INSTRUCTIONS TO FOLLOW> Transcribe the entire listing below exactly.

DATA EXCERPT>

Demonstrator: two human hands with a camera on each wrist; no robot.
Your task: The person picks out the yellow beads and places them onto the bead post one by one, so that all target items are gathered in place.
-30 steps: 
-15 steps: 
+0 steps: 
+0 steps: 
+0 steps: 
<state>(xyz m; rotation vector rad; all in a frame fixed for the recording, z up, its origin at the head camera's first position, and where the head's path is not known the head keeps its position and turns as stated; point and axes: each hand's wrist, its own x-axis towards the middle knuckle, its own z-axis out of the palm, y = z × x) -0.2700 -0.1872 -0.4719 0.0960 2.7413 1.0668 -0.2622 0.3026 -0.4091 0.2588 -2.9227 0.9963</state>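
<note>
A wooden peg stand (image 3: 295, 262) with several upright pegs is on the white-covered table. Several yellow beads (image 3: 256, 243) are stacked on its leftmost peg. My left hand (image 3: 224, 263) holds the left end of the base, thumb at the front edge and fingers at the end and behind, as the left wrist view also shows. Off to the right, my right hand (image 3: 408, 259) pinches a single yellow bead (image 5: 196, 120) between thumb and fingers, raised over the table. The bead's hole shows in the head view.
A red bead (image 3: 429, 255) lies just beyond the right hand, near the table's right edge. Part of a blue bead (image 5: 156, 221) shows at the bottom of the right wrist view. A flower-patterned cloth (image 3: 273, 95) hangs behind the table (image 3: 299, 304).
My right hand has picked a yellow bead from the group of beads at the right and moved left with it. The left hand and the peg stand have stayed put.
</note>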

TASK OUTPUT>
Demonstrator: two human hands with a camera on each wrist; no robot.
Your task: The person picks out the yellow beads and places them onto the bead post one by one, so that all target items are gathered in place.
-30 steps: 
-15 steps: 
+0 steps: 
+0 steps: 
+0 steps: 
<state>(xyz m; rotation vector rad; all in a frame fixed for the recording, z up, its origin at the head camera's first position, and where the head's path is not known the head keeps its position and turns as stated; point and axes: each hand's wrist, its own x-axis towards the middle knuckle, its own z-axis out of the palm, y = z × x) -0.2700 -0.1872 -0.4719 0.0960 2.7413 1.0668 -0.2622 0.3026 -0.4091 0.2588 -2.9227 0.9963</state>
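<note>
A wooden peg stand (image 3: 295, 262) with several upright pegs is on the white-covered table. Several yellow beads (image 3: 256, 243) are stacked on its leftmost peg. My left hand (image 3: 224, 263) holds the left end of the base, thumb at the front edge and fingers at the end and behind, as the left wrist view also shows. Off to the right, my right hand (image 3: 408, 259) pinches a single yellow bead (image 5: 196, 120) between thumb and fingers, raised over the table. The bead's hole shows in the head view.
A red bead (image 3: 429, 255) lies just beyond the right hand, near the table's right edge. Part of a blue bead (image 5: 156, 221) shows at the bottom of the right wrist view. A flower-patterned cloth (image 3: 273, 95) hangs behind the table (image 3: 299, 304).
My right hand has picked a yellow bead from the group of beads at the right and moved left with it. The left hand and the peg stand have stayed put.
</note>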

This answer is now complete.